ORLANDO – The ACE inhibitor ramipril boosted both walking ability and quality of life in patients with peripheral arterial disease in a double-blind, randomized trial.
This is the second randomized, placebo-controlled, double-blind study to show such effects, so it appears that the benefits are real.
Dr. Anna A. Ahimastos
And there’s more good news: "The magnitude of these effects is greater than that reported for conventional medical therapies," Dr. Anna A. Ahimastos observed when presenting the study findings at the annual scientific sessions of the American Heart Association.
She reported on 343 patients with peripheral arterial disease (PAD) who were randomized to 24 weeks of ramipril at 10 mg once daily or placebo. They averaged 65 years of age, 80% were men, the baseline ankle-brachial index was 0.56, and 36% had diabetes.
At 24 weeks, the average pain-free walking time (PFWT) in the ramipril group had increased by 87%, compared with a baseline of 131 seconds. The maximum walk time (MWT) improved by 139% from a baseline of 229 seconds. This corresponded to a clinically meaningful 172-meter increase in walking distance on a standardized treadmill test conducted at a speed of 3.2 km/hr and a 12% gradient, according to Dr.
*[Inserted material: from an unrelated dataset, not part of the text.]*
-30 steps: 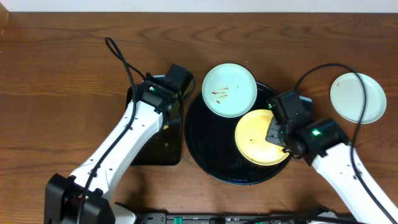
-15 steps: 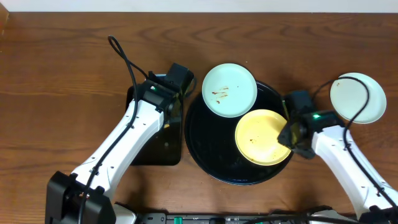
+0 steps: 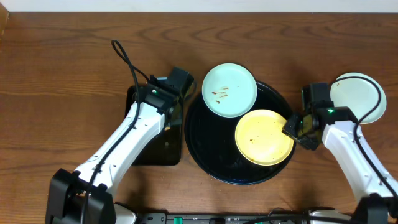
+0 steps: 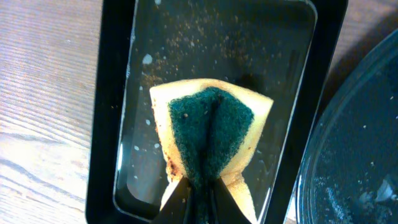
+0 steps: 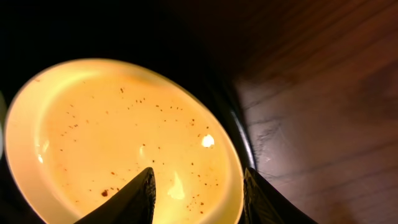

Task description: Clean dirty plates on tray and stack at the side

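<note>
The pale yellow plate (image 3: 261,137) lies on the round black tray (image 3: 208,146), flecked with small brown specks (image 5: 124,143). A mint-green plate (image 3: 229,90) with brown smears rests on the tray's far rim. Another mint-green plate (image 3: 359,99) lies on the bare wood at the right, partly under my right arm. My right gripper (image 3: 293,128) is open at the yellow plate's right rim, one finger over the plate and one outside it (image 5: 199,199). My left gripper (image 3: 176,86) is shut on a yellow and green sponge (image 4: 208,134) above the small tray.
A rectangular black tray (image 3: 152,149) with wet spots (image 4: 106,124) lies left of the round tray, whose rim (image 4: 354,143) is close beside it. Brown wood tabletop (image 5: 323,124) lies right of the round tray. A black cable (image 3: 124,59) loops over the left arm.
My right gripper has drawn back to the right, from over the yellow plate to its right rim, and the wrist has turned. The left arm has barely moved.
</note>
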`<state>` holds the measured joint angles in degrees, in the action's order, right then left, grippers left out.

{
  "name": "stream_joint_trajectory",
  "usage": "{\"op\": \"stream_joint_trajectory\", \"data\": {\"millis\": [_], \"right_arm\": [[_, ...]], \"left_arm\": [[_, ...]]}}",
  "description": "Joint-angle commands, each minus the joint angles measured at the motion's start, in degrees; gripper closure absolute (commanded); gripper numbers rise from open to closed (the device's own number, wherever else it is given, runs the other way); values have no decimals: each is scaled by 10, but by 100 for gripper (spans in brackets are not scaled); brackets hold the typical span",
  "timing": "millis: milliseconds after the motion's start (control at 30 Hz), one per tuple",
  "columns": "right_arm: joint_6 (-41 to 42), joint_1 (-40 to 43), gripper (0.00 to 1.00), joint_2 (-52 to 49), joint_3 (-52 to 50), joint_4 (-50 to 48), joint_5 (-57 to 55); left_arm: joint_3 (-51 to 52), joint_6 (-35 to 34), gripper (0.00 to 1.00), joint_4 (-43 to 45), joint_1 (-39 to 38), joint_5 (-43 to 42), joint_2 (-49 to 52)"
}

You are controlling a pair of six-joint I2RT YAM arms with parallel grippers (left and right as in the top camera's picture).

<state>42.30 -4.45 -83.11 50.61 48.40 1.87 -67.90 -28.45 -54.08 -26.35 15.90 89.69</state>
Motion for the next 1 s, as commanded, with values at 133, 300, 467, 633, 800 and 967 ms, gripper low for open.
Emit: {"op": "stream_joint_trajectory", "data": {"millis": [133,300,467,633,800,967], "right_arm": [[-15,2,58,-80,-1,-16,47],[-22,2,58,-102,-1,-37,57],[-31,2,54,-102,-1,-43,66],[-70,3,53,-102,-1,-59,75],[-172,-1,48,-102,2,-152,161],[-171,4,43,-102,49,-120,151]], "left_arm": [[7,12,93,4,3,-3,6],[7,13,93,5,3,-3,6],[7,13,93,5,3,-3,6],[7,12,93,5,3,-3,6],[7,13,93,5,3,-5,6],[7,13,93,4,3,-5,6]]}}
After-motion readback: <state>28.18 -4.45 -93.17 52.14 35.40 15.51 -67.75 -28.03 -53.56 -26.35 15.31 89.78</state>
Ahimastos of the Baker IDI Heart and Diabetes Institute at Alfred Hospital in Melbourne.
In contrast, both PFWT and MWT decreased modestly over the course of 24 weeks in the control group.
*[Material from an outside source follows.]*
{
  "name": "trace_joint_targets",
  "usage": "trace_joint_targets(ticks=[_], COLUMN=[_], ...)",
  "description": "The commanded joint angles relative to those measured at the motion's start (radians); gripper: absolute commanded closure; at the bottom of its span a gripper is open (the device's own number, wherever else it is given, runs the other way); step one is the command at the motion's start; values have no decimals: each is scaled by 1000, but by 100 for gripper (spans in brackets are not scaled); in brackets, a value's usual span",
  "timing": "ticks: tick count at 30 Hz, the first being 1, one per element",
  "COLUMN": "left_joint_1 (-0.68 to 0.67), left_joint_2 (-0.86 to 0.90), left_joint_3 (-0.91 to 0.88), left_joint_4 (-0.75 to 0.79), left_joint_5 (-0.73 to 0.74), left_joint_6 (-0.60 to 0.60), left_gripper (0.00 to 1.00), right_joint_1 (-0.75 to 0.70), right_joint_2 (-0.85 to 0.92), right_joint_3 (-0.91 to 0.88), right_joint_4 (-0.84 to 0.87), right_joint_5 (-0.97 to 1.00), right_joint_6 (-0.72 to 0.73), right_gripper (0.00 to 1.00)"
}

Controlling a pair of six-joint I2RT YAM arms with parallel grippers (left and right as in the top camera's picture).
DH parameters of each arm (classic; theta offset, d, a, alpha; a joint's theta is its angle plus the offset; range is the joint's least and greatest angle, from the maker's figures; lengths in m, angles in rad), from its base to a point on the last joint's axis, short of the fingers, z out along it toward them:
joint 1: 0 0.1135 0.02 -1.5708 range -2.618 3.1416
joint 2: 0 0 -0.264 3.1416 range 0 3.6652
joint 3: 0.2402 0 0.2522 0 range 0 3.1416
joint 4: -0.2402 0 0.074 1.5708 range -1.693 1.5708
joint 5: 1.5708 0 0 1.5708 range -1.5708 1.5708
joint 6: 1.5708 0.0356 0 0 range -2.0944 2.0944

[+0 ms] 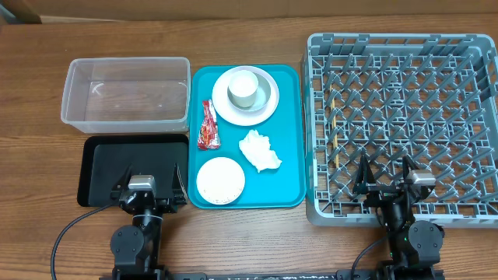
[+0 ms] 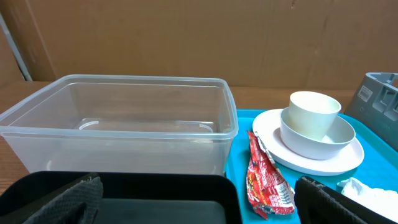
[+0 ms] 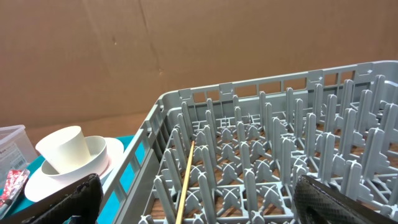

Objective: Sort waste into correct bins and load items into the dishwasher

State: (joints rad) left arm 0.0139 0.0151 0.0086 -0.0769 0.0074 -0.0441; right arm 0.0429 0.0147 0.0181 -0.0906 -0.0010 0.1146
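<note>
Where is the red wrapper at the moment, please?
In the overhead view, the wrapper lies on the teal tray along its left edge, just left of the tissue and right of the clear tub.

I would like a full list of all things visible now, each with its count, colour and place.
tub: 1, clear, far left
black tray: 1, black, near left, in front of the tub
teal tray: 1, teal, centre
plate: 1, white, far end of teal tray
bowl: 1, pale, on the plate
cup: 1, white, in the bowl
wrapper: 1, red, teal tray's left side
tissue: 1, white, middle of teal tray
round dish: 1, whitish, near end of teal tray
rack: 1, grey, right
stick: 1, yellowish, inside rack
table: 1, brown wood
left fingers: 2, black, apart, over black tray
right fingers: 2, black, apart, over rack
</note>
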Motion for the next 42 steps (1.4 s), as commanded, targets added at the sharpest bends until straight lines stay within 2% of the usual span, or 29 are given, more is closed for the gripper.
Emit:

A finding of particular importance in this impaired population with PAD was the documented improvement in quality of life that accompanied 24 weeks of ramipril, she continued. Daily functional capacity as measured by the WIQ (Walking Impairment Questionnaire) score domains of walking distance, speed, and stair climbing improved by 184%-213%. Scores on the SF-36 (36-Item Short Form) physical function component showed a significant 7% improvement from a baseline average of 38.5.
Results of this study are consistent with those of an earlier randomized, double-blind pilot study that Dr. Ahimastos and coworkers conducted in 40 patients (Ann. Intern. Med. 2006;144: 660-4).
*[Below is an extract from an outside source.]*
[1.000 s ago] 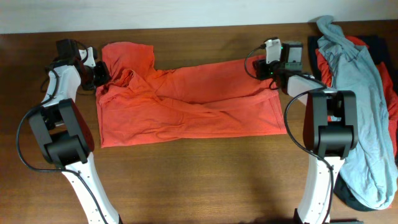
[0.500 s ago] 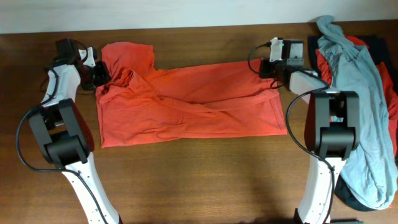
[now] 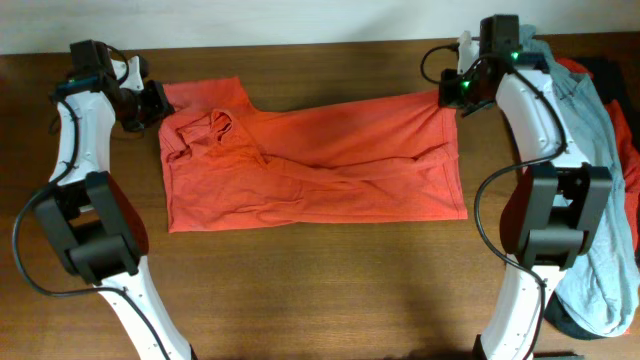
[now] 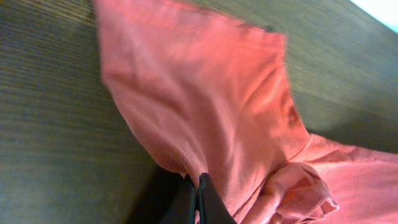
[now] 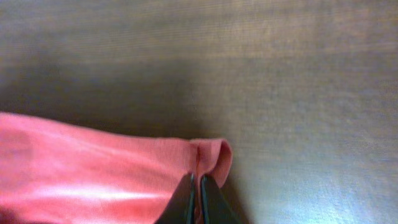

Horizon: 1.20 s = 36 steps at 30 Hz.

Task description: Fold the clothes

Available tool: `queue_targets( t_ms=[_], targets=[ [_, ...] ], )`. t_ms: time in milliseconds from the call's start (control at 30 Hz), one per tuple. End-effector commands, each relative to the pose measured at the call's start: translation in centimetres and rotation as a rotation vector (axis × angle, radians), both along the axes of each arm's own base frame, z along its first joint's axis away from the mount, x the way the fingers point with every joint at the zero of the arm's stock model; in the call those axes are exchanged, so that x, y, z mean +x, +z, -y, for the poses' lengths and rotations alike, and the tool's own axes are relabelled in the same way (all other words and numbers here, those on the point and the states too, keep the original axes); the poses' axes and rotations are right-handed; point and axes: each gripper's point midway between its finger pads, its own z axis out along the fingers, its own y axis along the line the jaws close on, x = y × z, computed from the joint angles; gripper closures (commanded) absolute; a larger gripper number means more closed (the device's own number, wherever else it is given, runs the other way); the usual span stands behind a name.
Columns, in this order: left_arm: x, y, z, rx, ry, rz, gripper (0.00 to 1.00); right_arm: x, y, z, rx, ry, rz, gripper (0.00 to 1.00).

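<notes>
The orange-red T-shirt (image 3: pixel 310 165) lies spread across the table's middle, folded lengthwise, with no print showing. My left gripper (image 3: pixel 150 100) is shut on its far-left edge by the sleeve; in the left wrist view the closed jaws (image 4: pixel 198 186) pinch the cloth (image 4: pixel 205 106), which is lifted off the wood. My right gripper (image 3: pixel 452 92) is shut on the shirt's far-right corner; the right wrist view shows the jaws (image 5: pixel 196 183) clamping the hem (image 5: pixel 93 180). Both held edges sit near the table's far side.
A pile of other clothes, a light grey-blue garment (image 3: pixel 590 180) over red (image 3: pixel 575 70) and navy pieces (image 3: pixel 610 75), lies at the right edge, close to my right arm. The table's far edge (image 3: pixel 300 45) meets a white wall.
Both grippers have moved toward the far edge and lifted, pulling the shirt's top edge back and stretching it. The left sleeve has been drawn out flatter.
</notes>
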Motion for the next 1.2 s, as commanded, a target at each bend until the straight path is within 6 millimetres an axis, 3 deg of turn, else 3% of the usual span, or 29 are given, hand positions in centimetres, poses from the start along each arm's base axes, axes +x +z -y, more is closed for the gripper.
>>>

Audience members who have grown accustomed to negative clinical trials being reported for PAD were enthusiastic at the prospect of finally gaining an additional effective medical therapy for this difficult condition.
The pilot study showed average gains of 164% in PFWT and 243% in MWT with 24 weeks of ramipril, a magnitude of benefit roughly twice that seen in the new, much larger trial. This is probably because the pilot study employed quite restrictive inclusion criteria, whereas the new study included a broader spectrum of PAD patients, including those with diabetes and with aortoiliac or infrainguinal disease.
Outcomes in the two randomized trials of ramipril for PAD – gains of 87%-164% in PFWT and 139%-243% in MWT – compare favorably with the results of placebo-controlled studies of conventional therapies. The phosphodiesterase-3 inhibitor cilostazol has shown 32%-82% improvements in PFWT and MWT. Pentoxifylline, another phosphodiesterase inhibitor, produced a 12% gain in MWT. And exercise training has shown a 150% improvement in both MWT and PFWT. However, the compliance rate with exercise is quite low in the PAD population, she noted.
Audience members who have grown accustomed to negative clinical trials being reported for PAD were enthusiastic at the prospect of finally gaining an additional effective medical therapy for this difficult condition. And they were curious as to Dr. Ahimastos’s thoughts on the mechanism of benefit.
She replied that at this point she can only speculate, since clinical trials don’t provide answers regarding mechanisms and the data from the new study were unblinded only the week prior to her presentation. She noted that ACE inhibitors have antiangiogenic and vasodilatory effects. The enhanced nitric oxide release and the drugs’ effects on bradykinin might also be relevant.
The improvement in walking doesn’t appear to stem from ramipril’s blood pressure–lowering effect, however, as the blood pressure reductions were minimal – less than 3 mm Hg in both systolic and diastolic blood pressure – and the degree of blood pressure reduction in individual patients didn’t correlate with their magnitude of walking improvement.
She and her colleagues don’t know whether angiotensin-receptor blockers would have similar clinical benefits on walking in PAD patients. That will prove difficult to study. For ethical reasons, future clinical trials are unlikely, as there is now evidence-based agreement among experts that patients with PAD should be on an ACE inhibitor or ARB anyway for cardiovascular protection.
The study was funded by Australia’s National Heart Foundation. Dr. Ahimastos declared having no financial conflicts.